WORK REQUIRED: Reproduce exactly the line with "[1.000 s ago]" and the lines after it. Stop at the last line of the data and include nothing else.

[Opening INFORMATION PROVIDED section]

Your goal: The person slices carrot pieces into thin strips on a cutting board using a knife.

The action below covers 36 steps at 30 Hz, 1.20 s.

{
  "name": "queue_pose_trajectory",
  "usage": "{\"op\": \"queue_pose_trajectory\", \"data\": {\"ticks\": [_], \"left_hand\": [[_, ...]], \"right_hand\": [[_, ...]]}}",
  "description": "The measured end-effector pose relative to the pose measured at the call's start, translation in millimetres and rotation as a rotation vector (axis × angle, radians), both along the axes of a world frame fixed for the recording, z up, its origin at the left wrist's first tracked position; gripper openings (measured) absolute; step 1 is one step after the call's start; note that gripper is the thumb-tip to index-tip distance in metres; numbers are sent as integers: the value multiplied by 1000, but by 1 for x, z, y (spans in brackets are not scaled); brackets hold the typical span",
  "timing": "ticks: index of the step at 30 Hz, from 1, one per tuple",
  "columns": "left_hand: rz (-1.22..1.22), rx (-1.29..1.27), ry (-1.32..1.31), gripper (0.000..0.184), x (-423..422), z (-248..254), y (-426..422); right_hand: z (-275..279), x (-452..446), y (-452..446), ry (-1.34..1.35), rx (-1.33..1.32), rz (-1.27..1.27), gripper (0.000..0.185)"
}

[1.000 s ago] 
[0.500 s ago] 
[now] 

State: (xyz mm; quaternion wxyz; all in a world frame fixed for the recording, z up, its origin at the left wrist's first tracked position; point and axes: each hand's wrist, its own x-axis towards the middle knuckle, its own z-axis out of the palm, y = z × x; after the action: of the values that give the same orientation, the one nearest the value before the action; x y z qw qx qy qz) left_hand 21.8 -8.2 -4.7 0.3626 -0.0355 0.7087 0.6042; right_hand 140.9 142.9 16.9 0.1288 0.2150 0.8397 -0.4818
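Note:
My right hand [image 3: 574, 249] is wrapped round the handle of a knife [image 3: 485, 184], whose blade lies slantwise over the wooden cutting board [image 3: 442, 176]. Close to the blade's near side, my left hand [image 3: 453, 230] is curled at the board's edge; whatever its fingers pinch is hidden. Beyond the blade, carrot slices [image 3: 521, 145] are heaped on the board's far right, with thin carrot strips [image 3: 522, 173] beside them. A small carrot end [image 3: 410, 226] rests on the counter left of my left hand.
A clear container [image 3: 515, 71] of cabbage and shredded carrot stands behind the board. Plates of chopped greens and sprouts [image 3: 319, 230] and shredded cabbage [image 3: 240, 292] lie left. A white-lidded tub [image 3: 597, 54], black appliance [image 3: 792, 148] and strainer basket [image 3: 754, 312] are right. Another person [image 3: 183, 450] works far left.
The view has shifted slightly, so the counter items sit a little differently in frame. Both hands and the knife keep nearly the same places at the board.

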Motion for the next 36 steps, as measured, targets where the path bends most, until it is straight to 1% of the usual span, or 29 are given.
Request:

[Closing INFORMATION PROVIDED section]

COMPLETED TASK:
[1.000 s ago] 
[0.500 s ago] 
[now] 

State: (xyz mm; quaternion wxyz; all in a world frame fixed for the recording, z up, its origin at the left wrist's first tracked position; point and axes: each hand's wrist, its own x-axis towards the middle knuckle, its own z-axis out of the palm, y = z × x; after the action: of the values that give the same orientation, the one nearest the value before the action; x y z qw qx qy qz) left_hand 21.8 -8.2 -4.7 0.3626 -0.0355 0.7087 0.6042; right_hand 140.9 142.9 16.9 0.1288 0.2150 0.8397 -0.4818
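Note:
My right hand [image 3: 574, 249] is wrapped round the handle of a knife [image 3: 485, 184], whose blade lies slantwise over the wooden cutting board [image 3: 442, 176]. Close to the blade's near side, my left hand [image 3: 453, 230] is curled at the board's edge; whatever its fingers pinch is hidden. Beyond the blade, carrot slices [image 3: 521, 145] are heaped on the board's far right, with thin carrot strips [image 3: 522, 173] beside them. A small carrot end [image 3: 410, 226] rests on the counter left of my left hand.
A clear container [image 3: 515, 71] of cabbage and shredded carrot stands behind the board. Plates of chopped greens and sprouts [image 3: 319, 230] and shredded cabbage [image 3: 240, 292] lie left. A white-lidded tub [image 3: 597, 54], black appliance [image 3: 792, 148] and strainer basket [image 3: 754, 312] are right. Another person [image 3: 183, 450] works far left.
The view has shifted slightly, so the counter items sit a little differently in frame. Both hands and the knife keep nearly the same places at the board.
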
Motion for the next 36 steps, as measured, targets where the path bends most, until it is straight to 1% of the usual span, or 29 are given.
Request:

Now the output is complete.